Search code examples
stringreplacespss

Removing non-numbers from a string in SPSS


Consider the following data:

Sample data - numbers mixed with text

As you can see, the values of the variable are inherently numeric, but include text in some of them. I have tried every permutation I could think of do repeat...end repeat to try and remove the non-numeric values and leave just the numbers, without success.

Is there some syntax that will do it? Is there a function that checks whether a substr contains any of a set of characters? Then I could create a set that represents all the digits, loop through each character in the string, and if it is not in the set, replace it with a null.


Solution

  • This answer on IBM support answers a somewhat similar question: https://www.ibm.com/support/pages/removing-unwanted-characters-strings

    You will have a lot more characters to search (the whole a-z, A-Z and probably some non-letter characters as well), but it should work. You might also want to use the newer, CHAR.INDEX and CHAR.REPLACE functions, if you are using SPSS 223 or newer; see the official IBM SPSS documentation on them: https://www.ibm.com/support/knowledgecenter/en/SSLVMB_23.0.0/spss/base/syn_transformation_expressions_string_functions.html

    Later Edit (after clarifications and suggestions from the OP:

    What you need to adjust in the IBM examples is 2 things:

    1. hardcode the loop exit after k iterations (not when #I=0 - that will stop at the first character it does not find). In the below example, k is set to 100.

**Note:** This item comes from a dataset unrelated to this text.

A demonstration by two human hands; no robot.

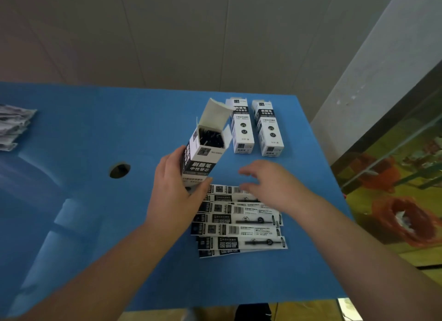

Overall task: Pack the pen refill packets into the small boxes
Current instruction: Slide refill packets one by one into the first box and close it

    2. specify all characters you want to remove: a to z, space, quotation (as 2 consecutive quotation signs), and so on; anything you think you might want to clean. Then this should work (and indeed stackoverflow, formatting does not seem to be working properly at the moment)

      COMPUTE x=LOWER(x).

      LOOP k=1 to CHAR.LENGTH(x).

      COMPUTE #I = CHAR.INDEX(X,'abcdefghijklmnopqrstuvwxyz+, ''',1).

      IF #I > 0 X=CONCAT(CHAR.SUBSTR(X,1,#I-1), CHAR.SUBSTR(X,#I+1)).

      END LOOP.

      EXECUTE.